21世紀は「あんぽんたん」で始まった。日経MJが2001年のヒット商品番付を象徴する3文字として選んだ「安(安さ、安全)」「本(本物志向)」「単(単純明快)」のこと。このキーワードが、2002年以降のヒットの潮流にそのまま当てはまる。各年の番付に登場した商品の多くも、2001年の番付に源流を持っているといえそうだ。(2001年以降のヒット商品番付は次ページ以降参照)

例えば01年の東の横綱「メード・イン・チャイナ」。低価格・高品質の中国製品を代表するのが「ユニクロ」だったが、そのユニクロは08年に再び横綱に返り咲く。そのときには安さだけでなく「本物志向」をも兼ね備え、いまや21世紀の大横綱の風格さえ漂う。

01年の「本物志向」だったのは西の横綱「イチロー」。その後、大リーグ新記録となる9年連続200本安打をマークするなど、活躍ぶりは今も変わらない。イチローに続けとばかりに04年のアテネ五輪では日本人の金メダルラッシュ。

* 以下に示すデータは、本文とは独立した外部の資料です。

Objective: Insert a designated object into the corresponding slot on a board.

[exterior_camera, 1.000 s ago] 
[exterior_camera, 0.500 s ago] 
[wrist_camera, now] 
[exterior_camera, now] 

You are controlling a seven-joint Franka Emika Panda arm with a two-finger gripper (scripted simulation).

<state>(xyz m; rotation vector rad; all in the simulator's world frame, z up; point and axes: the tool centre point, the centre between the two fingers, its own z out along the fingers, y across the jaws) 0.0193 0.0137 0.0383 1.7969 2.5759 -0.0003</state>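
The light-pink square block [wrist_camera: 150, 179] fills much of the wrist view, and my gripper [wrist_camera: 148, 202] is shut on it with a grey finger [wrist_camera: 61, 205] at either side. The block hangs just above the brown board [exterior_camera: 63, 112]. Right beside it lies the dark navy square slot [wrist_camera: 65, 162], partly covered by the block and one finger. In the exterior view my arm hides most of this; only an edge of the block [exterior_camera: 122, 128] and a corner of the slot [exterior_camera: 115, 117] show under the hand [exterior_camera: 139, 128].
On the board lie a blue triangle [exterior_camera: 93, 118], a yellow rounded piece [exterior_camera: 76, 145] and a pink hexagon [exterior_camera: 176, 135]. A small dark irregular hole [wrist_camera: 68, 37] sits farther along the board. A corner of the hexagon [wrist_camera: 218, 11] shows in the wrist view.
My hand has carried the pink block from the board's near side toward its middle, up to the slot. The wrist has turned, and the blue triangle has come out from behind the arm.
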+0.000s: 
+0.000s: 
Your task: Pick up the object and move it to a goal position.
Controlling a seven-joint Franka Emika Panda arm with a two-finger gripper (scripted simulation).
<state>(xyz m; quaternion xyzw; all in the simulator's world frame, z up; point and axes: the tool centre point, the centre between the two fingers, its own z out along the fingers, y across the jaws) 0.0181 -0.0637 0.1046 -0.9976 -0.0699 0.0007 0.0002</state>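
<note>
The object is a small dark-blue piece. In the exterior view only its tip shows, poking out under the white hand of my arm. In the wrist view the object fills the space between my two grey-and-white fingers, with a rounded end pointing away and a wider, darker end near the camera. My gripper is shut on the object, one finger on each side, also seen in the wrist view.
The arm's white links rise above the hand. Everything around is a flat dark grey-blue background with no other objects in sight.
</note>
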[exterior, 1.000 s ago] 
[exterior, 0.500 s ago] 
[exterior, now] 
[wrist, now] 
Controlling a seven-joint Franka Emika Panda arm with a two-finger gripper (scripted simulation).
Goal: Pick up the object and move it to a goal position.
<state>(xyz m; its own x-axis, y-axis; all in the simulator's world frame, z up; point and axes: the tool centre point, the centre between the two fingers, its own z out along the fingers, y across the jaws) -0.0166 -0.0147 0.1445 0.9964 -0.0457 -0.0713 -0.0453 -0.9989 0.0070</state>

その年は「アテネ特需」が横綱となり、薄型テレビDVDレコーダーなど、デジタル家電の普及が急加速した。

残念なのは、それ以降。かつてのお家芸だった携帯音楽プレーヤーでは米国勢に押されっぱなしだ。05年の横綱「iPod&iTunesMusicStore」、07年の前頭筆頭「iPodタッチ」がその典型。第2のイチローの登場が待たれる。

派手さはないが、忘れてならないのは01年の前頭「ADSL」。単純明快にインターネットの接続スピードの「速さ」を打ち出してヒットしたが、その後、定額制の高速ネット通信は急速に広がり、生活スタイルを大きく変えた。

もちろん02年以降にもメジャー級のヒット商品は多い。例えば04年の大関「ななめドラム式洗濯機」。ドラム式普及の火付け役となった。洗濯機の変化によって、洗剤の売れ筋も粉末から液体にシフトしており、09年前頭の液体洗剤「アタックNeo」のヒットにもつながっていく。03年前頭の「サイクロン掃除機」、04年関脇のスチームオーブン「ヘルシオ」は機能性もさることながら、色使いやデザイン性にもすぐれ、見せる「白物家電」の先駆け的な存在にもなった。

こうした粒ぞろいのヒット商品が「景気の芳しくなかったこの10年間に登場したのは必然」というのは電通総研消費の未来研究部の四元正弘部長。バブル期のような消費拡大期にはさほど工夫しなくてもある程度は売れたが、パイが小さくなる消費低迷期は企業努力しないと負け組に転落するからだ。負け組になりかけてもニッチ市場に活路を見いだした企業もあった。

後年、消費関連企業にとって21世紀の初頭は、次の飛躍にもつながる10年だった、と顧みられるのかもしれない。